The productive structure of Campillo responds to the schema of an area with a medium-low development level. It is characterized by the high weight of trade to the minor, and a considerable importance of construction and auxiliary companies because, in recent years, being key drivers for the creation of employment in the locality.

==Agriculture==
A municipality as Campillo, located in a mainly agricultural and livestock, could not have a significant primary sector in its economy.

The abundant grazing has allow also the development of an important cottage of the pig (52.3%) and something less than sheep (35.4%).

Most of the rural area is dedicated to pastures (29.6%), still well below the number of cultivated land. Crops include oats (17.6%) in rainfed and irrigated oilseed rape (46.2%) and the Sunflower (40%).

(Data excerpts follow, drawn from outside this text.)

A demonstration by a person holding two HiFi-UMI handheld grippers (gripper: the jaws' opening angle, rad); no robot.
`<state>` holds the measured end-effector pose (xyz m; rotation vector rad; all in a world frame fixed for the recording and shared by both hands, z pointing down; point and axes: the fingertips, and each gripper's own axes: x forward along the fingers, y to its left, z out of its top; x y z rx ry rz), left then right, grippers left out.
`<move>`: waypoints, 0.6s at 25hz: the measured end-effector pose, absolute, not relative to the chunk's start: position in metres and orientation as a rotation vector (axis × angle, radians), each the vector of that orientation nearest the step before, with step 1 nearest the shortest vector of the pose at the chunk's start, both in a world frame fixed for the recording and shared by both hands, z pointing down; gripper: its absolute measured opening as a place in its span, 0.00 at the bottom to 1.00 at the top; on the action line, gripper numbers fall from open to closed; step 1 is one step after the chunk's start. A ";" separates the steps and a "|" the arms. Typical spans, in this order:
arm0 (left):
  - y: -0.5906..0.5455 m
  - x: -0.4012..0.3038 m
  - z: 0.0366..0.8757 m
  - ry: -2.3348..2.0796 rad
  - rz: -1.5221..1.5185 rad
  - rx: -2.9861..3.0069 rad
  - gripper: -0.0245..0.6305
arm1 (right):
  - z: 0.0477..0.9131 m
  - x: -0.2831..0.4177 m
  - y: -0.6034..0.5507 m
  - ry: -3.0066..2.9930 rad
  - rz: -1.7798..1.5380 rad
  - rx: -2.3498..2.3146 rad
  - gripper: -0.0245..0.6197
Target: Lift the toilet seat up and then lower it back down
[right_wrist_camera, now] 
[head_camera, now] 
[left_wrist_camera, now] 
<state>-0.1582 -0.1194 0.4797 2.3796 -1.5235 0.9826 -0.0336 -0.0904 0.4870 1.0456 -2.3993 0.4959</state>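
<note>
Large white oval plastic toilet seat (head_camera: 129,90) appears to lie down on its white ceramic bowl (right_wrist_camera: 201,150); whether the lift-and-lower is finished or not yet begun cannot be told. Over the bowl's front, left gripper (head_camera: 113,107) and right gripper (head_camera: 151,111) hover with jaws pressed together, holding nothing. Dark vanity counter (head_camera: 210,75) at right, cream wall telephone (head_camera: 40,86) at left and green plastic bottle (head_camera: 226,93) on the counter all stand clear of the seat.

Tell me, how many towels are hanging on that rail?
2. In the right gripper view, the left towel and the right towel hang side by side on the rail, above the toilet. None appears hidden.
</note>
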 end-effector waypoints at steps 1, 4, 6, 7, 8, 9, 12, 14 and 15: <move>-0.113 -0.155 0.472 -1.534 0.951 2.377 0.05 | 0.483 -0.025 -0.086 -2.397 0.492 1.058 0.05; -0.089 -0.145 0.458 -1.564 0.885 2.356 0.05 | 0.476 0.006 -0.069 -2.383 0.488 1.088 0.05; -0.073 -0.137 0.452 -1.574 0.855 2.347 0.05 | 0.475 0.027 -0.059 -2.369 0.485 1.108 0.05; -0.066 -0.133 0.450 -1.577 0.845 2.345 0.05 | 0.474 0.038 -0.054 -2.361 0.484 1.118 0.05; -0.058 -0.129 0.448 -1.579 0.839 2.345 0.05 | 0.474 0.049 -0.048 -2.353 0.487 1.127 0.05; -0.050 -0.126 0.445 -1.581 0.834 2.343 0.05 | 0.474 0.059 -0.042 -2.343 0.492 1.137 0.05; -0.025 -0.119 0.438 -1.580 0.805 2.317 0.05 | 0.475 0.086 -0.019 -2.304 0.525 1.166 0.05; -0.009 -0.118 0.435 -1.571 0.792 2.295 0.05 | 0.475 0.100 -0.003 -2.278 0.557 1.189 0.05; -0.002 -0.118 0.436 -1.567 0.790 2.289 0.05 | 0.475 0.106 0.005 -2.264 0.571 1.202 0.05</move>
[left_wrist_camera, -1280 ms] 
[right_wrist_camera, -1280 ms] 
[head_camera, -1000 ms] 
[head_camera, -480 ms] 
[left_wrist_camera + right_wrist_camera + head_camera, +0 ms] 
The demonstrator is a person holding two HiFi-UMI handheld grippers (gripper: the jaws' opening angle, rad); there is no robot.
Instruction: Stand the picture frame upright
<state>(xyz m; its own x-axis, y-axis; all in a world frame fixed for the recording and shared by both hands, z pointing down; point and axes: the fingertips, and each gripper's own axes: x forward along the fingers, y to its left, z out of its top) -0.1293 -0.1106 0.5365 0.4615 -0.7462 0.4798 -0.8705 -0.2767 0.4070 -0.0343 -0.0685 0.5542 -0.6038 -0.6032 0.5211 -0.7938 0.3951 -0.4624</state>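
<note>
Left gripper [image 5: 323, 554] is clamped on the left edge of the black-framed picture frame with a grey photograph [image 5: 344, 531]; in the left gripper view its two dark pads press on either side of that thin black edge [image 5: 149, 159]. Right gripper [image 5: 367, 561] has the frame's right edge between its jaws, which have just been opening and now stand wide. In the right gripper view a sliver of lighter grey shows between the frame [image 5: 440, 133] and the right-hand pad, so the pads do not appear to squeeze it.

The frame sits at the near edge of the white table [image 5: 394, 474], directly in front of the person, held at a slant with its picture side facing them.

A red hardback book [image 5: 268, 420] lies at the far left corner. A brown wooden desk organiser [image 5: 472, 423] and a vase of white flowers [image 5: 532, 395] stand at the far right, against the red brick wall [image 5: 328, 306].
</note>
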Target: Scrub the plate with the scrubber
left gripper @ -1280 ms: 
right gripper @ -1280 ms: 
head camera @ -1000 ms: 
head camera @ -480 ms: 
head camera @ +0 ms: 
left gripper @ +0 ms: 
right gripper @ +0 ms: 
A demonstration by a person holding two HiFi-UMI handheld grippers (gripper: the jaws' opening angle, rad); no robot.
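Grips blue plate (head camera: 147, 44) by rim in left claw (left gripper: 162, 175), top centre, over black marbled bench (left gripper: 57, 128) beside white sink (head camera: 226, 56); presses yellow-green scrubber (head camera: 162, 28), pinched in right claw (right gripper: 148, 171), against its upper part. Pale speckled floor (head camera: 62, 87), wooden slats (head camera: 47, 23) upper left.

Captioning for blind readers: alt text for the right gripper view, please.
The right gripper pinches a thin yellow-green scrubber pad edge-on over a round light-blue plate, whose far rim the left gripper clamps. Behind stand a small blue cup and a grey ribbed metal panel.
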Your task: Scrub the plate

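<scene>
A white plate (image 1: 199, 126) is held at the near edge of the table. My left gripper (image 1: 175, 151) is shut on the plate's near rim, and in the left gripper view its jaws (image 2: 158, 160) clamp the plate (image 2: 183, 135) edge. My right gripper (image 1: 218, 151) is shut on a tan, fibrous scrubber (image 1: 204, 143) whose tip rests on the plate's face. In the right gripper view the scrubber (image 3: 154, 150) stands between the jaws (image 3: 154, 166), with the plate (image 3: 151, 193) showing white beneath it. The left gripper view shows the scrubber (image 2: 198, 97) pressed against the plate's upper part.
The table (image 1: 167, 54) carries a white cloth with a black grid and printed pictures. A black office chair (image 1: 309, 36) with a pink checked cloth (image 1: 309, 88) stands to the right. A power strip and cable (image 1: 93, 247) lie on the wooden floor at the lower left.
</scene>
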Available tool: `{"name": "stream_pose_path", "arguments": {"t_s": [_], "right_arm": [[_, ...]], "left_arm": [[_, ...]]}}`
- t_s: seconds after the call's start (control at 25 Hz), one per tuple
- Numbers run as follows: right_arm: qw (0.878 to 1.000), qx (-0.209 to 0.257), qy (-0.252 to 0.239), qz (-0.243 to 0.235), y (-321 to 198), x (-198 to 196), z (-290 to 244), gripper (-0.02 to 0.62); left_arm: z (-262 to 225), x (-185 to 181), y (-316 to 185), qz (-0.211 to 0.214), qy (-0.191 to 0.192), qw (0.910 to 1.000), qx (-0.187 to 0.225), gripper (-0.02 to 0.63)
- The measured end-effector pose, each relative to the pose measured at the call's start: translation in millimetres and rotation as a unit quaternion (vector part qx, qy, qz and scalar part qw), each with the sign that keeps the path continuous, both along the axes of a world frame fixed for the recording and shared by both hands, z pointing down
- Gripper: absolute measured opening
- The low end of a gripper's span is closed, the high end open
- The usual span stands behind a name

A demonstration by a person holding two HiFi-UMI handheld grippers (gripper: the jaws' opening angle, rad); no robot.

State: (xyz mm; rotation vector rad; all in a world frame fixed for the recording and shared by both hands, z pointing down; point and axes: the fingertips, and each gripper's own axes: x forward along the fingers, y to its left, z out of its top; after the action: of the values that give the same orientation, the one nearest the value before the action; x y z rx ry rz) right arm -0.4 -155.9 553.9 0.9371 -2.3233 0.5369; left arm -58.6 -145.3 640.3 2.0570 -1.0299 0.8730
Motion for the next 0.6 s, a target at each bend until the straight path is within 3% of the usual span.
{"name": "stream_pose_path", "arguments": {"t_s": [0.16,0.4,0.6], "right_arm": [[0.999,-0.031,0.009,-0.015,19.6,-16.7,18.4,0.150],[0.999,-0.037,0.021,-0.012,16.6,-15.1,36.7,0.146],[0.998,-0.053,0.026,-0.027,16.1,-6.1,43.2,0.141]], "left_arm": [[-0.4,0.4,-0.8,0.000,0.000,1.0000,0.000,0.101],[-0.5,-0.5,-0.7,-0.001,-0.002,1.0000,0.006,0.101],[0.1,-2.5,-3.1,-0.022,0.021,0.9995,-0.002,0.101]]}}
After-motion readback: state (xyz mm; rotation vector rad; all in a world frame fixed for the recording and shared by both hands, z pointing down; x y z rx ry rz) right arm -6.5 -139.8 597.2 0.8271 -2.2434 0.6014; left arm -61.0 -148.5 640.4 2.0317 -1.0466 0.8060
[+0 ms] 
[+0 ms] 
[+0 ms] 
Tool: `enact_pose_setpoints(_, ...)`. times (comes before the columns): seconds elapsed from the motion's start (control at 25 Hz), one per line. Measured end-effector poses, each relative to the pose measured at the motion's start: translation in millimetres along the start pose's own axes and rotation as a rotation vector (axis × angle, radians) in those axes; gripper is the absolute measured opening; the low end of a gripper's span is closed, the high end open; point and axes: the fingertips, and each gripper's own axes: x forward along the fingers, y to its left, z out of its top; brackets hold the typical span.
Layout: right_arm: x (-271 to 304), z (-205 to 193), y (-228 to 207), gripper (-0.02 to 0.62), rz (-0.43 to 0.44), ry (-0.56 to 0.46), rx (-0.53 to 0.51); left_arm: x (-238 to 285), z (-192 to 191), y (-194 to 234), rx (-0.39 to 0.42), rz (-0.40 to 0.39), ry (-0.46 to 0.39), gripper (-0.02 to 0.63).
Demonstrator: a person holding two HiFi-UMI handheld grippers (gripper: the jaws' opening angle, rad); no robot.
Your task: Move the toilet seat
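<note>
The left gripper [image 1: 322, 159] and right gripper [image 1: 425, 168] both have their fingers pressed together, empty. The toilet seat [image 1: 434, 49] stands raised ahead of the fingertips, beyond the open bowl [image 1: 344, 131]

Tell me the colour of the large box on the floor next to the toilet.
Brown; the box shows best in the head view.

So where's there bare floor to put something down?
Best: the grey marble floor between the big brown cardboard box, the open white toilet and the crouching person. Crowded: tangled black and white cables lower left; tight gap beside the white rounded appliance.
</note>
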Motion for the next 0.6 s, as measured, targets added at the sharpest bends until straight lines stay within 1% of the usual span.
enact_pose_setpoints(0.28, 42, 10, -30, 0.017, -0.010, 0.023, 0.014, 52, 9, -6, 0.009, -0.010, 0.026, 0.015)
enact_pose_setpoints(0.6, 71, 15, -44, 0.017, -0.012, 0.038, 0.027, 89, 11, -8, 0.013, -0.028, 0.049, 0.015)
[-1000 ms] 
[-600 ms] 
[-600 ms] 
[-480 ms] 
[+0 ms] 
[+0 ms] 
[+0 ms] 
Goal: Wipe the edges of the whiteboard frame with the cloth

The land is usually distributed in holdings (46.7 per cent of farms are under 5 hectares). Most common tenure regimes are the direct exploitation of the land by the owner (68.7 enumerated surface). Holders are mostly elderly between 55 and 65 (33.6 per cent) and being his main occupation only in exploitation (58.7%).

Another aspect important to take into account when concluding what the State and prospects for the sector is the level of mechanization, which del Campillo is optimal.

==Services==
The majority of companies that can fit in this sector are related to the primary needs and leisure satisfaction. Thus, firstly appear dedicated to trade to the retail non-food products, followed by the food.

On the other hand, within the sector services have mentioned the catering trade, in the section on restaurants, bars and hotels there are 13 in number.

There is a group of 8 professionals that offer their services independently, classifying them into the category of professional activities (commercial agents, medical, veterinary, lawyers).